(Items listed in a dataset)
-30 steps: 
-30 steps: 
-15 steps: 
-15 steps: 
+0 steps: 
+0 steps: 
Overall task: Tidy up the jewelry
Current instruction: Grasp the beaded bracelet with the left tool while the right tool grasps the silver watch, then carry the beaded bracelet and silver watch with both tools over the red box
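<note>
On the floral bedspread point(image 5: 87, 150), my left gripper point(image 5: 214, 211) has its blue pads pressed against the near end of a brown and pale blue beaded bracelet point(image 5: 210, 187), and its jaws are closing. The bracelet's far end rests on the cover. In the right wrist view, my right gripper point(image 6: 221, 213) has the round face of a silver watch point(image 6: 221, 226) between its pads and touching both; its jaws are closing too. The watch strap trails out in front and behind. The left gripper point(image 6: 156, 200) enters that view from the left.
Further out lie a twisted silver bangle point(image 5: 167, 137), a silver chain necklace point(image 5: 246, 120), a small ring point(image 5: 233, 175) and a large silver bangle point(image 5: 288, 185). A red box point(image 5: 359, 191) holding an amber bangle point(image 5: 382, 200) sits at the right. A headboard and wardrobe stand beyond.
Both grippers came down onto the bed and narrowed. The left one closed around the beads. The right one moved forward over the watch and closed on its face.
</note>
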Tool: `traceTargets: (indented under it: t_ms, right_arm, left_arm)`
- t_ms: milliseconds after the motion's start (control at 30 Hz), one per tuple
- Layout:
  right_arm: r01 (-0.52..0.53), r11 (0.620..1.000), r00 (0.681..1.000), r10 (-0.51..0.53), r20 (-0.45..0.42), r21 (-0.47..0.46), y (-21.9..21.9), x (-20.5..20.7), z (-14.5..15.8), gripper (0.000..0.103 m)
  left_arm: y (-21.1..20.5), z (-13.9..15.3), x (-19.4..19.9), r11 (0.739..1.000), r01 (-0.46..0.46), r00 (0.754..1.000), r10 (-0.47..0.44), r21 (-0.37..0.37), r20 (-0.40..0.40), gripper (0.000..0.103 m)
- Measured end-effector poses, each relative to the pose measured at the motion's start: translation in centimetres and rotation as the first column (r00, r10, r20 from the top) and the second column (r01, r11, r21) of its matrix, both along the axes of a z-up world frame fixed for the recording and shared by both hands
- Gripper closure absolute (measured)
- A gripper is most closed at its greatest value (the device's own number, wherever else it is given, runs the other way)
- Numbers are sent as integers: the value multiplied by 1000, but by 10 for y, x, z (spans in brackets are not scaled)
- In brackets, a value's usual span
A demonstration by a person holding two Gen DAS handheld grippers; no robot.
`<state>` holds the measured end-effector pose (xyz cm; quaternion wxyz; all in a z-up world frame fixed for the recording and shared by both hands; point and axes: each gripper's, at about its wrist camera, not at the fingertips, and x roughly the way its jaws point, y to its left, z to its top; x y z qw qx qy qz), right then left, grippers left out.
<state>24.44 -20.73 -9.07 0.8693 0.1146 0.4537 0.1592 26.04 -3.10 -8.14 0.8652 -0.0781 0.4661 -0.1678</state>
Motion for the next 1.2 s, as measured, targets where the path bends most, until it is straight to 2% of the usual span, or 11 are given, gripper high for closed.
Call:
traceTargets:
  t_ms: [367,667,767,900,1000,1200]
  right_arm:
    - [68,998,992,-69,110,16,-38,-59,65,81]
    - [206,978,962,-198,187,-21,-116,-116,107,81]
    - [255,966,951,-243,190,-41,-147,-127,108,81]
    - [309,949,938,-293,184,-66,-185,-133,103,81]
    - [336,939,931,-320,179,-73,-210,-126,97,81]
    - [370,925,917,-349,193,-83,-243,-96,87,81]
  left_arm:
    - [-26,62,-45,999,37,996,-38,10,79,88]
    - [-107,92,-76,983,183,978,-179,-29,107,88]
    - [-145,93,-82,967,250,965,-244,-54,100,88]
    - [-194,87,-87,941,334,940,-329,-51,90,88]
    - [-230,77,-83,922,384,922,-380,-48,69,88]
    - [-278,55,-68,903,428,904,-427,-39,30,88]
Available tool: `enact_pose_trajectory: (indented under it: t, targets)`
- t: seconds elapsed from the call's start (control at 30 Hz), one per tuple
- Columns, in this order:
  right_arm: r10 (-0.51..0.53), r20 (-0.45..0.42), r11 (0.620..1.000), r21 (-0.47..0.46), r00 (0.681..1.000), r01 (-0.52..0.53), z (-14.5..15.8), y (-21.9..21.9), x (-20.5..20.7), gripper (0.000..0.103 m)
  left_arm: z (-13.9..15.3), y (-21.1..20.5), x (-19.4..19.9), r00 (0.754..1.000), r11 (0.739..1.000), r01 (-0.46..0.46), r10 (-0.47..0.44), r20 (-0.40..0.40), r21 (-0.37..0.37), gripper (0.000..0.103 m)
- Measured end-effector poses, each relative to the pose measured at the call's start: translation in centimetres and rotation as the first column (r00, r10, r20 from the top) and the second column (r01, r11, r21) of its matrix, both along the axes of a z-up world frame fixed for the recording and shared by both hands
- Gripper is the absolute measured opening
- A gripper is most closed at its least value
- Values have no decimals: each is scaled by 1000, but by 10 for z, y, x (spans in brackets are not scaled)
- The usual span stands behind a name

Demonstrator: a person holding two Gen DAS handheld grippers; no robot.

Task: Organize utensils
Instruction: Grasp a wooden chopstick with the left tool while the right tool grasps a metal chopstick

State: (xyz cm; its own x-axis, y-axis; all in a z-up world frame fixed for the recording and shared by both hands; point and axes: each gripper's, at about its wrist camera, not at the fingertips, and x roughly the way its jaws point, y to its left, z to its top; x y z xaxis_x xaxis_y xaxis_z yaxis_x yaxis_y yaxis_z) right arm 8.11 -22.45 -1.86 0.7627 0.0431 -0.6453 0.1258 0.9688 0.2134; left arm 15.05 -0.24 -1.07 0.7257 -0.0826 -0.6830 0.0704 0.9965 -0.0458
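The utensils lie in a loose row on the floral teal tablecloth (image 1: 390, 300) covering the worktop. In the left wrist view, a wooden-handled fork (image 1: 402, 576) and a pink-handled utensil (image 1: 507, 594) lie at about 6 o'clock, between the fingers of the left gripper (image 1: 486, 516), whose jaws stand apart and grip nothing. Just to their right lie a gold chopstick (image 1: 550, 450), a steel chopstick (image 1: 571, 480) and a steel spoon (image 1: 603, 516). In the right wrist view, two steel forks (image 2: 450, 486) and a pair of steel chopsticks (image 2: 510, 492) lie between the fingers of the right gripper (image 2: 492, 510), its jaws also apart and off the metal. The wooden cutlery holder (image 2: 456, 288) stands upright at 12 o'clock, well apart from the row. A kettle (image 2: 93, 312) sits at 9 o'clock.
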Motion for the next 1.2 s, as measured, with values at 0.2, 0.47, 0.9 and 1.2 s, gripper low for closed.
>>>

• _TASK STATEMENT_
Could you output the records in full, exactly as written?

• _ANSWER SPACE_
-30 steps: 
-30 steps: 
-15 steps: 
-15 steps: 
+0 steps: 
+0 steps: 
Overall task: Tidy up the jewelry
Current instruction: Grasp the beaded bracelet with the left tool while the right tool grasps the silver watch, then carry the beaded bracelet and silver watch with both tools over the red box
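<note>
On the floral bedspread point(image 5: 87, 150), my left gripper point(image 5: 214, 211) has its blue pads pressed against the near end of a brown and pale blue beaded bracelet point(image 5: 210, 187), and its jaws are closing. The bracelet's far end rests on the cover. In the right wrist view, my right gripper point(image 6: 221, 213) has the round face of a silver watch point(image 6: 221, 226) between its pads and touching both; its jaws are closing too. The watch strap trails out in front and behind. The left gripper point(image 6: 156, 200) enters that view from the left.
Further out lie a twisted silver bangle point(image 5: 167, 137), a silver chain necklace point(image 5: 246, 120), a small ring point(image 5: 233, 175) and a large silver bangle point(image 5: 288, 185). A red box point(image 5: 359, 191) holding an amber bangle point(image 5: 382, 200) sits at the right. A headboard and wardrobe stand beyond.
Both grippers came down onto the bed and narrowed. The left one closed around the beads. The right one moved forward over the watch and closed on its face.
</note>
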Tool: `traceTargets: (indented under it: t_ms, right_arm, left_arm)`
- t_ms: milliseconds after the motion's start (control at 30 Hz), one per tuple
- Layout:
  right_arm: r01 (-0.52..0.53), r11 (0.620..1.000), r00 (0.681..1.000), r10 (-0.51..0.53), r20 (-0.45..0.42), r21 (-0.47..0.46), y (-21.9..21.9), x (-20.5..20.7), z (-14.5..15.8), gripper (0.000..0.103 m)
  left_arm: y (-21.1..20.5), z (-13.9..15.3), x (-19.4..19.9), r11 (0.739..1.000), r01 (-0.46..0.46), r00 (0.754..1.000), r10 (-0.47..0.44), r21 (-0.37..0.37), r20 (-0.40..0.40), gripper (0.000..0.103 m)
- Measured end-effector poses, each relative to the pose measured at the motion's start: translation in centimetres and rotation as the first column (r00, r10, r20 from the top) and the second column (r01, r11, r21) of its matrix, both along the axes of a z-up world frame fixed for the recording and shared by both hands
- Gripper closure absolute (measured)
- A gripper is most closed at its greatest value (the device's own number, wherever else it is given, runs the other way)
- Numbers are sent as integers: the value multiplied by 1000, but by 10 for y, x, z (spans in brackets are not scaled)
- In brackets, a value's usual span
A demonstration by a person holding two Gen DAS handheld grippers; no robot.
`<state>` holds the measured end-effector pose (xyz cm; quaternion wxyz; all in a z-up world frame fixed for the recording and shared by both hands; point and axes: each gripper's, at about its wrist camera, not at the fingertips, and x roughly the way its jaws point, y to its left, z to its top; x y z qw qx qy qz), right then left, grippers left out.
<state>24.44 -20.73 -9.07 0.8693 0.1146 0.4537 0.1592 26.04 -3.10 -8.14 0.8652 -0.0781 0.4661 -0.1678</state>
Motion for the next 1.2 s, as measured, targets where the path bends most, until it is straight to 2% of the usual span, or 11 are given, gripper high for closed.
Call:
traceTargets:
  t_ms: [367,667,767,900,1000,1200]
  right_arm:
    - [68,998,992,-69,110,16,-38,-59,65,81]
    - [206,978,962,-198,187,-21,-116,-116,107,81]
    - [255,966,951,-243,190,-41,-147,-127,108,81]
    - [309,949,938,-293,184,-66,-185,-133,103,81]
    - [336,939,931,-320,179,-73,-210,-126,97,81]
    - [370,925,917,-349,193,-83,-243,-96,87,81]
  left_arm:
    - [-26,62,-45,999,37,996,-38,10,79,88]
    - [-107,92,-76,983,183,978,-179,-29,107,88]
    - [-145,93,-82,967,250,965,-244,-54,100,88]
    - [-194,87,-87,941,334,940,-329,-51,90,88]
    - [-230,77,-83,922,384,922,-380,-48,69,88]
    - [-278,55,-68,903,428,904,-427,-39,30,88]
Available tool: `enact_pose_trajectory: (indented under it: t, targets)`
- t: seconds elapsed from the call's start (control at 30 Hz), one per tuple
- Columns, in this order:
  right_arm: r10 (-0.51..0.53), r20 (-0.45..0.42), r11 (0.620..1.000), r21 (-0.47..0.46), r00 (0.681..1.000), r01 (-0.52..0.53), z (-14.5..15.8), y (-21.9..21.9), x (-20.5..20.7), gripper (0.000..0.103 m)
  left_arm: z (-13.9..15.3), y (-21.1..20.5), x (-19.4..19.9), r00 (0.754..1.000), r11 (0.739..1.000), r01 (-0.46..0.46), r10 (-0.47..0.44), r20 (-0.40..0.40), r21 (-0.37..0.37), gripper (0.000..0.103 m)
- Measured end-effector poses, each relative to the pose measured at the call's start: translation in centimetres and rotation as the first column (r00, r10, r20 from the top) and the second column (r01, r11, r21) of its matrix, both along the axes of a z-up world frame fixed for the recording and shared by both hands
- Gripper is the absolute measured opening
- A gripper is most closed at its least value
- Values have no decimals: each is scaled by 1000, but by 10 for z, y, x (spans in brackets are not scaled)
- The usual span stands behind a name

Demonstrator: a person holding two Gen DAS handheld grippers; no robot.

Task: Organize utensils
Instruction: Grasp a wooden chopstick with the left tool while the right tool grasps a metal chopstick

State: (xyz cm; its own x-axis, y-axis; all in a z-up world frame fixed for the recording and shared by both hands; point and axes: each gripper's, at about its wrist camera, not at the fingertips, and x roughly the way its jaws point, y to its left, z to its top; x y z xaxis_x xaxis_y xaxis_z yaxis_x yaxis_y yaxis_z) right arm 8.11 -22.45 -1.86 0.7627 0.0431 -0.6453 0.1258 0.9688 0.2134; left arm 15.05 -0.24 -1.07 0.7257 -0.0826 -0.6830 0.0704 0.9965 -0.0458
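The utensils lie in a loose row on the floral teal tablecloth (image 1: 390, 300) covering the worktop. In the left wrist view, a wooden-handled fork (image 1: 402, 576) and a pink-handled utensil (image 1: 507, 594) lie at about 6 o'clock, between the fingers of the left gripper (image 1: 486, 516), whose jaws stand apart and grip nothing. Just to their right lie a gold chopstick (image 1: 550, 450), a steel chopstick (image 1: 571, 480) and a steel spoon (image 1: 603, 516). In the right wrist view, two steel forks (image 2: 450, 486) and a pair of steel chopsticks (image 2: 510, 492) lie between the fingers of the right gripper (image 2: 492, 510), its jaws also apart and off the metal. The wooden cutlery holder (image 2: 456, 288) stands upright at 12 o'clock, well apart from the row. A kettle (image 2: 93, 312) sits at 9 o'clock.
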Motion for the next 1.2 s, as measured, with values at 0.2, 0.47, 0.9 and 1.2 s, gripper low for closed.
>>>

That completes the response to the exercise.